Sur les pistes de cet African techno, Anass Zine et Arthur Péneau, chanteurs-instrumentistes au gumbri, à l’oud et à la kora électrique, embarquent Did Miosine aux machines pour un trip envoûtant aux confins du Maghreb. Derrières les voix enchanteresses ou rugissantes, l’appel à la danse se fait par les rythmes et les soubresauts ternaires baignés d’électro. Ça tourne jusqu’à s’étourdir, ça bouillonne et tourbillonne dans des transes infinies aux échos d’Orient et aux grooves apatrides.

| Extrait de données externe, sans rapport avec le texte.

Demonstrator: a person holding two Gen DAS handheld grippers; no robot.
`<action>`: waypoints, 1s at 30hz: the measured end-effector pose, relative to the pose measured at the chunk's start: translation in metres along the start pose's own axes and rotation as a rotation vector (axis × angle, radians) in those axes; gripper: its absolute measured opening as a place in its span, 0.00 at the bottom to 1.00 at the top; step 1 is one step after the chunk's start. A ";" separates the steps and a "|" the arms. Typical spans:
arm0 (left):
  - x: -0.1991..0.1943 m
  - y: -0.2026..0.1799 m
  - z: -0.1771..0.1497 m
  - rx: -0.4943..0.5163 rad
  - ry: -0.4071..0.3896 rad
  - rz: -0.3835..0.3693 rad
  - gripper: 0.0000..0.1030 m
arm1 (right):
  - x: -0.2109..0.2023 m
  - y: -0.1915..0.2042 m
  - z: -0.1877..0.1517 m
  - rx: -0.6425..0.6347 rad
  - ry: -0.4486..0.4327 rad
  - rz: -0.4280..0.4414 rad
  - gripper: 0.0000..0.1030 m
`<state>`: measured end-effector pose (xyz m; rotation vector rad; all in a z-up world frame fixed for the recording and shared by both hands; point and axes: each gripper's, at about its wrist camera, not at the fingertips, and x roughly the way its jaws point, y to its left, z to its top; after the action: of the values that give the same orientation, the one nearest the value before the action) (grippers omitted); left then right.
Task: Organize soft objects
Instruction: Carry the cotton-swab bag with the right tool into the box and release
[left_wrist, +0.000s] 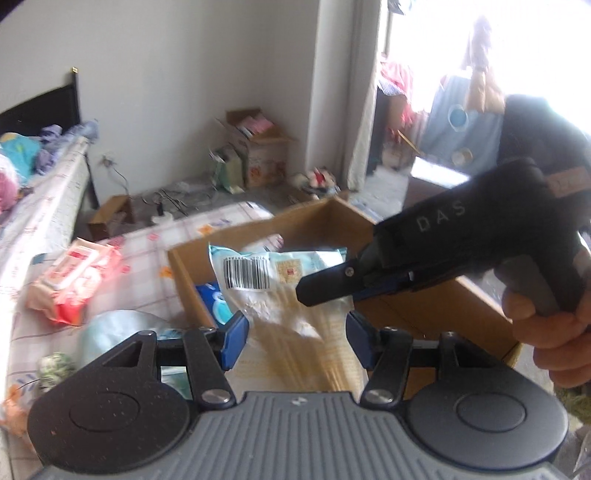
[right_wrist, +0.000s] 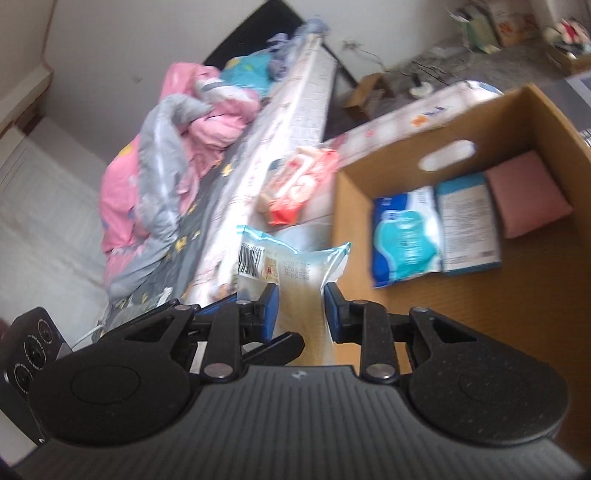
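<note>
A soft tissue pack (left_wrist: 284, 295) with a barcode and light blue ends stands between the blue pads of my left gripper (left_wrist: 293, 341), which is shut on it. My right gripper (right_wrist: 300, 312) is shut on the same pack (right_wrist: 291, 269) from the right side; it shows in the left wrist view (left_wrist: 325, 288) with its fingers on the pack's upper right. The pack hangs over the edge of an open cardboard box (right_wrist: 436, 136). In the box lie a blue wipes pack (right_wrist: 406, 236), a white-and-blue pack (right_wrist: 469, 229) and a pink cushion (right_wrist: 528, 199).
A red-and-white wipes pack (left_wrist: 74, 284) lies on the patterned tablecloth (left_wrist: 140, 251) left of the box. A light blue pack (left_wrist: 114, 332) and a small green-white item (left_wrist: 55, 365) lie nearer me. A bed with pink and grey bedding (right_wrist: 166, 166) is on the left.
</note>
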<state>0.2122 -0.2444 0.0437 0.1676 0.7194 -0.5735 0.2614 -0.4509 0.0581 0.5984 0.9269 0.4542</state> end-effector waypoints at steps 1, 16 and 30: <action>0.012 -0.002 0.000 0.002 0.025 -0.002 0.57 | 0.005 -0.014 0.003 0.021 0.009 -0.011 0.25; -0.002 0.038 -0.024 0.004 0.046 0.130 0.77 | 0.132 -0.114 0.000 0.139 0.233 -0.152 0.25; -0.079 0.080 -0.093 -0.102 0.032 0.230 0.84 | 0.098 -0.052 -0.060 -0.206 0.366 -0.333 0.63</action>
<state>0.1550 -0.1119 0.0231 0.1628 0.7474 -0.3143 0.2685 -0.4144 -0.0626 0.1658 1.2842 0.3569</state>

“Je suis immense, je contiens des multitudes”, des mots que La Clara Sofia emprunte à Walt Whitman et qui irriguent sa musique écrite en portugais et en anglais, se faisant l’écho des villes et des vies qu’elle a vécues. Sur scène, avec pour leitmotiv de faire bouger les corps et les âmes, dans un trio voix-basse-objets percussifs, le public est enveloppé dans un cocon de pop alternative tissé aux fils du Brésil.